Tuesday, December 29, 2015

Opportunities for Africology and African American Studies education at Eastern Michigan University

Are you aware that the Department of Africology and African American Studies here at Eastern Michigan University offers several academic programs and General Education courses that are designed to help enrich your learning experience in a way that could better prepare and equip you with knowledge and skills for effective functioning in a world of diverse peoples and cultures?

Are you aware that we offer a bachelor's degree program in African American Studies which is open to ALL students, regardless of your country of origin, racial, ethnic, or gender classification? Indeed, our students—that is, students who traffic through our myriad of courses each semester—represent a diverse group of learners who come here to join us in our often exciting critical and systematic exploration of the black experience in its domestic and global contexts. Read the full story.


Monday, January 19, 2015

Trayvon Martin, Michael Brown, Eric Garner, et al: Public Perceptions of Justice and the Dreams of Martin Luther King, Jr.

From 3 to 3:50 p.m.
Student Center - Room 352

This lecture is an MLK lecture presented by Professor Victor Oguejiofor Okafor.


Friday, December 19, 2014

Dr. Okafor's chapter in a newly-released edited book on Governance, Peace and Security in Africa

A newly published edited book on Governance, Peace and Security in Africa includes a chapter contribution by Professor Victor Oguejiofor Okafor, Head of EMU's Department of Africology and African American Studies. Dr. Okafor's chapter 17 is entitled, "Development: Definitions, Trends and Controversies – An Interrogation of Key Issues Related to Modern African Political Economy." Okafor, Victor. (2014). Development: Definitions, Trends and Controversies – An Interrogation of Key Issues Related to Modern African Political Economy. In W. Idada & M.L. Rilwan (Eds.). Governance, Peace and Security in Africa (pp. 212-228). Benin City: AMBIK PRESS.

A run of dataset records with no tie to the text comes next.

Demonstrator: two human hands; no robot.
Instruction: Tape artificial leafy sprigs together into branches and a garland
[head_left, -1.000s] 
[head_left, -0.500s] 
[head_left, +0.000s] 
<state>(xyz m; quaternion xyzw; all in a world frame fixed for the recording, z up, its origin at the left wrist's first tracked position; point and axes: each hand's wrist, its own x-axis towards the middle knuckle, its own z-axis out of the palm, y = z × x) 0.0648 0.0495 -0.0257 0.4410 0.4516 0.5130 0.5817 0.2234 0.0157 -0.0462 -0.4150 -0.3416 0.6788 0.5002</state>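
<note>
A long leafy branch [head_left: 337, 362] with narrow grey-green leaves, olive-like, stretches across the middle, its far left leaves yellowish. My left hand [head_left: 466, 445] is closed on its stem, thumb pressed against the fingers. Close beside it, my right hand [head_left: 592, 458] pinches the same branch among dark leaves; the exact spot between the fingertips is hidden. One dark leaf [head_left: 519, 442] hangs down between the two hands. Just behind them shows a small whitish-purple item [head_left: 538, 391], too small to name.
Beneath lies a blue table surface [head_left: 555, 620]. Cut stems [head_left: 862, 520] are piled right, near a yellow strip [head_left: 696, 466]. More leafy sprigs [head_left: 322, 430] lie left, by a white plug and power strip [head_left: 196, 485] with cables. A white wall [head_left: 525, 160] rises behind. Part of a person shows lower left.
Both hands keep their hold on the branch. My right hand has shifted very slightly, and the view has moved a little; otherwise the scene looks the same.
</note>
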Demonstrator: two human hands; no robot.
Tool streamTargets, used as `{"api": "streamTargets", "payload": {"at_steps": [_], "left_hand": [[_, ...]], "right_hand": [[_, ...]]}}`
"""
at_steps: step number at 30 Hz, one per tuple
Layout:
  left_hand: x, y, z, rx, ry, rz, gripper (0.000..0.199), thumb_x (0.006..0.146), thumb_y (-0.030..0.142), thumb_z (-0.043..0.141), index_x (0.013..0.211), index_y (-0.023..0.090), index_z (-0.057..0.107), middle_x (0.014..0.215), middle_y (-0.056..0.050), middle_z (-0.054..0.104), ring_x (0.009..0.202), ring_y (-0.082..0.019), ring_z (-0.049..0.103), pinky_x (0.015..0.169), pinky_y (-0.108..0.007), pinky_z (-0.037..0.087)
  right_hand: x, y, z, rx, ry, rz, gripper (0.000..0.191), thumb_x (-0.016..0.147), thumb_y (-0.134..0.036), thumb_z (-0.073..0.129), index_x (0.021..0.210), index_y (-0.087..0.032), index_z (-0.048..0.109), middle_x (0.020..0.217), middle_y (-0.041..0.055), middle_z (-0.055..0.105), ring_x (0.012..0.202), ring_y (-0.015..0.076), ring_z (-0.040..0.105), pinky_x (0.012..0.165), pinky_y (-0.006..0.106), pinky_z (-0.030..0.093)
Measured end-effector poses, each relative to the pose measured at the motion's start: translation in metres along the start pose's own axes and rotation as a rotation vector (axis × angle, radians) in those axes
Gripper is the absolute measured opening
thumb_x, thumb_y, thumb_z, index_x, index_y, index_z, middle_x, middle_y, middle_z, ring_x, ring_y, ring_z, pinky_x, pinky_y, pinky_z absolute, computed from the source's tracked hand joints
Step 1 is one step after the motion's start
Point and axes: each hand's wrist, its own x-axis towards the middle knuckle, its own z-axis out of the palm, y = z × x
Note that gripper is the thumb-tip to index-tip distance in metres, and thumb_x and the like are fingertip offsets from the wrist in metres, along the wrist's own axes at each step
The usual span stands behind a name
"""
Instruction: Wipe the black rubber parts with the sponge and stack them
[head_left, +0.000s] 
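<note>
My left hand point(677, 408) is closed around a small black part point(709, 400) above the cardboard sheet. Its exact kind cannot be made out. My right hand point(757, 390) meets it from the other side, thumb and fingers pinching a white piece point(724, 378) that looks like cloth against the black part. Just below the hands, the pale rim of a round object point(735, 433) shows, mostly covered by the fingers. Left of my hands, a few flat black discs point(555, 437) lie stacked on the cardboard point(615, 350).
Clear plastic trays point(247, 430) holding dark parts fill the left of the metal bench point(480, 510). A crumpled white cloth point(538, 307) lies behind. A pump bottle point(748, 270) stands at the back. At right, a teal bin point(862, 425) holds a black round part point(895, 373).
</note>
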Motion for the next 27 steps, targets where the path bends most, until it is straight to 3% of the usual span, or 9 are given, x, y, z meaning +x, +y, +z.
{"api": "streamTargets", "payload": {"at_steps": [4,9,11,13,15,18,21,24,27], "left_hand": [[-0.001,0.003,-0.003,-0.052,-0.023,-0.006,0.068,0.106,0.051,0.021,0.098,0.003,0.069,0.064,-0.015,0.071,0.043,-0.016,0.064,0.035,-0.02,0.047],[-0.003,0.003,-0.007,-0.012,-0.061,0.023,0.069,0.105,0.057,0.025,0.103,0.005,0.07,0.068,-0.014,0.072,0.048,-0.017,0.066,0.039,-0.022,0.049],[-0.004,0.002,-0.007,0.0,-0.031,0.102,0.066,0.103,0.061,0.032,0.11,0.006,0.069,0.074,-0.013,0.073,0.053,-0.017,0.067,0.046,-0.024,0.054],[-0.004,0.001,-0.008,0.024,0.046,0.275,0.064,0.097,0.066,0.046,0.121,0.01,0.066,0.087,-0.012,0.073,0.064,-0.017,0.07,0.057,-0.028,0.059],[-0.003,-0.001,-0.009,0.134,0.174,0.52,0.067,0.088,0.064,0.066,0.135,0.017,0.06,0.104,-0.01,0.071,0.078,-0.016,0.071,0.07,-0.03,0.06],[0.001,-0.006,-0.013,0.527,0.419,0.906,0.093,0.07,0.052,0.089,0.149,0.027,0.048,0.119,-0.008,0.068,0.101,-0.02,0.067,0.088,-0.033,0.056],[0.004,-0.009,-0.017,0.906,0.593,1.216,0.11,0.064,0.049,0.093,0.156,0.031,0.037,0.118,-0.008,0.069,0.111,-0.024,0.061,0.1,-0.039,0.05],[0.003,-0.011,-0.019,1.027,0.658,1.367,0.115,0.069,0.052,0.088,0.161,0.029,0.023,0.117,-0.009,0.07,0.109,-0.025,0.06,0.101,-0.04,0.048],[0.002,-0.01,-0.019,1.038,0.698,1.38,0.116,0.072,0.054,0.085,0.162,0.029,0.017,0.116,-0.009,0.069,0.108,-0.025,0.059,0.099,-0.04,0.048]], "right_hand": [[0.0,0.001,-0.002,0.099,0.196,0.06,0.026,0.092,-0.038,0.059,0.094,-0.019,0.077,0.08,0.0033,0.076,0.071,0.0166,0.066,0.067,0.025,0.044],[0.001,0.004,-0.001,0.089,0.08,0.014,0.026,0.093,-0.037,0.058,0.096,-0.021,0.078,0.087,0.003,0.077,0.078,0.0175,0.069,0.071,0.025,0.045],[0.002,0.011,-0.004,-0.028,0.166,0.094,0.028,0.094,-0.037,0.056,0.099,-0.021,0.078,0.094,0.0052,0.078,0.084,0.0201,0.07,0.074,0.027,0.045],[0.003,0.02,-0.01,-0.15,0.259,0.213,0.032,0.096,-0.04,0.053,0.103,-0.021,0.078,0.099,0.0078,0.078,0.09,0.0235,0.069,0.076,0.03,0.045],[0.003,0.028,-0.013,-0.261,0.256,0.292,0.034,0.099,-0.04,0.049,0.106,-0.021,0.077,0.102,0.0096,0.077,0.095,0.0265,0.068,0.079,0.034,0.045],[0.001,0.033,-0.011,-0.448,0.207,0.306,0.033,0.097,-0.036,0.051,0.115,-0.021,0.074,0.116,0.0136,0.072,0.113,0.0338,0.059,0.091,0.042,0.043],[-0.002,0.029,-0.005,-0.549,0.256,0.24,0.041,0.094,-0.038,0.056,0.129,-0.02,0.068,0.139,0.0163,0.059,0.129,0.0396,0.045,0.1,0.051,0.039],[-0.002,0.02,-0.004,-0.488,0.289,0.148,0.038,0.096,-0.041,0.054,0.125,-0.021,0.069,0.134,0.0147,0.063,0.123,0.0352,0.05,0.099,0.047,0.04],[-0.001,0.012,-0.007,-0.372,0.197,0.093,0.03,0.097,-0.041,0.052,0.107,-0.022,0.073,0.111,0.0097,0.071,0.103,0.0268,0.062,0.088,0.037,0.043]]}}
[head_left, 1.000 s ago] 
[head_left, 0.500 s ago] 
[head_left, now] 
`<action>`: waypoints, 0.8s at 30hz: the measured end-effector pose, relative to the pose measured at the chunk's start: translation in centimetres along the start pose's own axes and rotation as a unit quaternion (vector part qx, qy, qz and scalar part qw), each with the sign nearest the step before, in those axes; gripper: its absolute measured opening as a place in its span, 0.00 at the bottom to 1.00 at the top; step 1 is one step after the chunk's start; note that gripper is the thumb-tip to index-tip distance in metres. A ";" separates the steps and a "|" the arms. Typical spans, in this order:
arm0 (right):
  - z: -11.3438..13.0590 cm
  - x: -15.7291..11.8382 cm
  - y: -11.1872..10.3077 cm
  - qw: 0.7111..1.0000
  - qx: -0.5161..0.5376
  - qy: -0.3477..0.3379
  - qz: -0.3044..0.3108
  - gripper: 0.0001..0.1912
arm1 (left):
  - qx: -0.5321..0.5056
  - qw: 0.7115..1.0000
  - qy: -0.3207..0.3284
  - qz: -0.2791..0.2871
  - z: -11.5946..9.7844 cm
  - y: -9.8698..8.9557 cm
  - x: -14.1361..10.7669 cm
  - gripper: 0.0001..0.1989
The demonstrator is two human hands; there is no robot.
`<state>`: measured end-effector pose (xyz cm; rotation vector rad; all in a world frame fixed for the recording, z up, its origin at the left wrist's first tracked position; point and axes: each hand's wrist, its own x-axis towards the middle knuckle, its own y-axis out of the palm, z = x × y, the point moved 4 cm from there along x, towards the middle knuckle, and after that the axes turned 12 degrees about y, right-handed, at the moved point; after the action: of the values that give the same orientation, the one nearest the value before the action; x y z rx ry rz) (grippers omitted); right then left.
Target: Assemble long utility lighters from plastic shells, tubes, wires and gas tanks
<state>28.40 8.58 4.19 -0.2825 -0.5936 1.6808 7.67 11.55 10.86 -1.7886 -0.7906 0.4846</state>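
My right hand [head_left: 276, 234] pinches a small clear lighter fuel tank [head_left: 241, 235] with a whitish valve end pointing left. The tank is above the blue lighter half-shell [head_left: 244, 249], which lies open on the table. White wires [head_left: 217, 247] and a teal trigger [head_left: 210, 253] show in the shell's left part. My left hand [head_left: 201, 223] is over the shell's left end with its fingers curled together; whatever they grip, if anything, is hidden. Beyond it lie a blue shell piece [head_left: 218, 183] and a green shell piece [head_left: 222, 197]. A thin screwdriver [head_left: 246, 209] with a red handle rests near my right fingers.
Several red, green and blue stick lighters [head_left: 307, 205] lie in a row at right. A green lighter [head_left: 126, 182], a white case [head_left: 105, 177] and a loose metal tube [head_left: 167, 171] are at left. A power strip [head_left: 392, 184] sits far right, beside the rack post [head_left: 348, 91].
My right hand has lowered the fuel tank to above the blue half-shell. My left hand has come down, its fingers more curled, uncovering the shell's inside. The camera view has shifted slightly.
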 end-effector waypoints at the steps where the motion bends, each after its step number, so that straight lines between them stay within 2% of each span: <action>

Wednesday, December 17, 2014

Leadership of EMU's Society of Africology Visits Charles H. Wright Museum to Celebrate Graduation of Ms. Kayla Latham

Leaders of EMU's Society of Africology recently visited and toured Detroit-based Charles H. Wright Museum in order to celebrate the graduation of one of the members of the society, namely Ms. Kayla Latham who is graduating this December, 2014 with a Bachelor's degree in African American Studies. Reporting back on that trip, the President, Mr. Rasheed Atwater said that the tour represented a continuation of their quest for understanding the African and African American experience. The visit, he explained, confirmed many of the lessons they received from their professors in EMU's department of Africology and African American Studies about other figures, policies, and procedures that added and hindered the progress of African Americans. At the end of the tour, he added, the Society left with an enhanced understanding of the African American Experience, a high degree of comradery, and a greater motivation to create immediate change in their community, on and off campus.

The Society of Africology is made up of majors and minors in African American Studies, as well as EMU students who are pursuing AAAS' Undergraduate Certificate in African Studies and its Graduate Certificate in African American Studies.

Previously known as the Society of African American Studies, the society's name was changed this fall, 2014 semester by its current members to "Society of Africology." Current members means current majors and minors in African American Studies, as well as students of AAAS' Undergraduate Certificate in African Studies and its Graduate Certificate in African American Studies. It will be recalled that effective from winter, 2013, EMU's Department of African American Studies changed its name to Department of Africology and African American Studies (AAAS).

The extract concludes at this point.